[What is expected]: Work through the entries below line by line and give the number of lines with the string "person", nothing else.

Dataset excerpts
━━━
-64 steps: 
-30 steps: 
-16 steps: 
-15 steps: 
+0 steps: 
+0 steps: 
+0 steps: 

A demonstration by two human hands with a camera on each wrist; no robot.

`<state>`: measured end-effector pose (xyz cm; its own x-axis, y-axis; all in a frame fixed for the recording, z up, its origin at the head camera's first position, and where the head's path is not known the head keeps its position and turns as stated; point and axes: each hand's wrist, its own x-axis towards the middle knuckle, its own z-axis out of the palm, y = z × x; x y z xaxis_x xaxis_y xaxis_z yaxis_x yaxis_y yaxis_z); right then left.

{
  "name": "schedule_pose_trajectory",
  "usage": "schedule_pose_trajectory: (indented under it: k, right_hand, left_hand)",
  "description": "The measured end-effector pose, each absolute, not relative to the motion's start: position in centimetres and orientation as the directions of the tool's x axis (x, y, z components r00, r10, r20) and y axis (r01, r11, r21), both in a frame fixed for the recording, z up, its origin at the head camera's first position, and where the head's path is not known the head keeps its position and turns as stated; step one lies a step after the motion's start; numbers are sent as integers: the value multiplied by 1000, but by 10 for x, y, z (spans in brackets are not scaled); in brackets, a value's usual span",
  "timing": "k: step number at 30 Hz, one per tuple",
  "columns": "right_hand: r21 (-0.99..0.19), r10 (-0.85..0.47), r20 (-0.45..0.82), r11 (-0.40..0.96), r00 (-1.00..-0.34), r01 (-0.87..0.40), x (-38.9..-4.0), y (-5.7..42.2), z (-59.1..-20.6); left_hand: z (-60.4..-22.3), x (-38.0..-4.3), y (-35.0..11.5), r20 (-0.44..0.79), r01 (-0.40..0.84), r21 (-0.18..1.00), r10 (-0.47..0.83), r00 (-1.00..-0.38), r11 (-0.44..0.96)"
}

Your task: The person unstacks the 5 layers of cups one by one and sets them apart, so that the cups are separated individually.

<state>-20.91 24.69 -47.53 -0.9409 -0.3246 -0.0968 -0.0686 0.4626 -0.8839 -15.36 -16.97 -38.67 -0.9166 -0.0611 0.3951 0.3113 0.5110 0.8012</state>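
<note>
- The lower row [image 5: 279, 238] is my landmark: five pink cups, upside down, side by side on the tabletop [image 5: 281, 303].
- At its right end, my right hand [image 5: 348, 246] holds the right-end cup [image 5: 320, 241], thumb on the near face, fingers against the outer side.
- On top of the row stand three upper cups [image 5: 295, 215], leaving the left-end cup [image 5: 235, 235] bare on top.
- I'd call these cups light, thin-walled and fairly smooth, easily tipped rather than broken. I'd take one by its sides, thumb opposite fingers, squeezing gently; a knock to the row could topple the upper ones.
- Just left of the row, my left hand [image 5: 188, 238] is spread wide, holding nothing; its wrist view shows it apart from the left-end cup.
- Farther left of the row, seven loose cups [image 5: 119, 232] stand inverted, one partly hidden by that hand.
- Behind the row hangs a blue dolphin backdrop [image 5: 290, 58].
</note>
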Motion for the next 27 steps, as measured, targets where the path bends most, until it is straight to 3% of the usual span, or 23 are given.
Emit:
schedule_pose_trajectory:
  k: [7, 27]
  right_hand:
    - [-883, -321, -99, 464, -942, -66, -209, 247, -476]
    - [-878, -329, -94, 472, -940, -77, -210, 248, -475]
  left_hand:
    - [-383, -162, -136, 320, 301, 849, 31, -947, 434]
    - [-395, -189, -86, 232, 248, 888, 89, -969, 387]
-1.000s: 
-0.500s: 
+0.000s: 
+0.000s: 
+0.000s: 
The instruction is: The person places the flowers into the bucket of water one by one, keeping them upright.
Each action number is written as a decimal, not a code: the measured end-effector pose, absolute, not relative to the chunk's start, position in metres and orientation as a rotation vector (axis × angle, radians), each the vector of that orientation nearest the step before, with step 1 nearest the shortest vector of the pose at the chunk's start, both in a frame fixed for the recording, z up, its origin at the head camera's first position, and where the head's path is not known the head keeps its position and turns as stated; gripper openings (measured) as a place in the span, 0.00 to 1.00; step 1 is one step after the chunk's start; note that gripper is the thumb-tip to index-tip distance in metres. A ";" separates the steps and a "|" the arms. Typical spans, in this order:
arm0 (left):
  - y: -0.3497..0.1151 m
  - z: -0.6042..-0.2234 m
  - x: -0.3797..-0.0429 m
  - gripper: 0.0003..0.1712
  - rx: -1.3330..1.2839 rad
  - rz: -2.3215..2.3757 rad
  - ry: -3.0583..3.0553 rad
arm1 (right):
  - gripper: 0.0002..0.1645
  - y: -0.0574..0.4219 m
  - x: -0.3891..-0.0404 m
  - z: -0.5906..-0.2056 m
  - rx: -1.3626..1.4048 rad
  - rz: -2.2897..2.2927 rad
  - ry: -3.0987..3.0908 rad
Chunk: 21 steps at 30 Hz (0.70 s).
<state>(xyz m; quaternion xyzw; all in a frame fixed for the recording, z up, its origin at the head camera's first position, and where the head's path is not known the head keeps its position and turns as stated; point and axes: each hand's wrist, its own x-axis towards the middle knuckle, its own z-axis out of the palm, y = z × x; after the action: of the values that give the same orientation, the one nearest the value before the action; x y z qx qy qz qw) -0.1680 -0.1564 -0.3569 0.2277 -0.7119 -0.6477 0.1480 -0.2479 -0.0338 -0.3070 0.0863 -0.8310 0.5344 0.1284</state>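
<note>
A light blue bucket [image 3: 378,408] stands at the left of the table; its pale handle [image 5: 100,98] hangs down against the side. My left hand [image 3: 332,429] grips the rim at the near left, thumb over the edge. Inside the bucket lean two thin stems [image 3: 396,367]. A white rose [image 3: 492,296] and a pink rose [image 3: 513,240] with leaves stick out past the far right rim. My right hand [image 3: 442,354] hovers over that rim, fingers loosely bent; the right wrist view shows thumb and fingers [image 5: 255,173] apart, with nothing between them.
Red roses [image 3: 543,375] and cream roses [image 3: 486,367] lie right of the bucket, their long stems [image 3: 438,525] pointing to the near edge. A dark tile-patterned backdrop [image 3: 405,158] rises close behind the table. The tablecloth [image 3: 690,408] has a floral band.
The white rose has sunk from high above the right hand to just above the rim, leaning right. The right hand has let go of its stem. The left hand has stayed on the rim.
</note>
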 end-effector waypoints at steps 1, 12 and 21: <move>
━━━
[Reply to the task]: 2